Quality Assurance Specialist I, Document Control and Training [Contract to Hire]

Overview

This position is responsible for supporting the Quality Document Control and Training program and ensuring compliance to quality objectives and regulatory requirements.

Essential Functions and Responsibilities

• Independently manage and monitor the processing, review, approval, archival, and distribution of revision- controlled documents in the Electronic Document Management System (eDMS).
• Provide user support and guidance on document workflows, processes, and system usage.
• Ensure documents meet formatting, content, and compliance standards prior to approval.
• Maintain document records to ensure accuracy, completeness, and traceability within the system.
• Coordinate document periodic reviews of controlled documents to ensure ongoing accuracy and compliance.
• Support internal and external inspections by retrieving documentation and ensuring inspection readiness.
• Independently manage training assignments and task execution within the Electronic Document Management System (eDMS).
• Generate and distribute training compliance reports for management and audit purposes.
• Support onboarding training activities and assignment of required curriculum.
• Identify and escalate process inefficiencies within document control and training workflows.
• Perform miscellaneous duties as assigned.

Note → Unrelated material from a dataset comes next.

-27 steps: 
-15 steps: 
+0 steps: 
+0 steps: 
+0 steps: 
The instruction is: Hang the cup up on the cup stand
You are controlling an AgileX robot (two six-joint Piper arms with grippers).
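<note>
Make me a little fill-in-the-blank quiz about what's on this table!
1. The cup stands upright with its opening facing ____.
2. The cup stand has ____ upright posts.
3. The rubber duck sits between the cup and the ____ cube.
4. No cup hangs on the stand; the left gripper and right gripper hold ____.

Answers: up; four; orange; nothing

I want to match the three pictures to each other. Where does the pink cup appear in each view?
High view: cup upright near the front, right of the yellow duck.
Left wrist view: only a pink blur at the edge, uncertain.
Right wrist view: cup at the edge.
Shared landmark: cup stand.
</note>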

Required Education, Skills, and Knowledge

• Bachelor’s degree in Life Sciences discipline preferred, not required.
• Two (2) years in QA training and documentation in pharmaceutical or biopharmaceutical GMP based facility. Experience in other areas of Quality (Quality Operations and/or Quality Systems) is a plus.
• Must possess a high level of attention to detail and proficient in Word and
• Strong computer, organizational, and compliance skills
• Proficient in an eDMS/eLMS system (specifically MasterControl). Experience as MasterControl System Administrator or MasterControl Document Control Administrator is a plus.
• Familiarity with document change management and FDA quality systems
• Ability to work effectively on multiple projects simultaneously with minimun
• Strong interpersonal and communication skills

Physical Demands and Activities Required

• Must be able to remain in a stationary position standing or sitting for prolonged periods of time.
• Must be able to move about inside an office and exert up to 10 pounds of force occasionally or a negligible amount of force frequently or constantly to lift, carry, push, pull, or otherwise move objects.
• Must have visual acuity to perform activities such as: preparing and analyzing data and figures, viewing a computer screen, and extensive reading.
• This position requires repetitive motion, substantial movements (motions) of the wrist, hands, and/or fingers.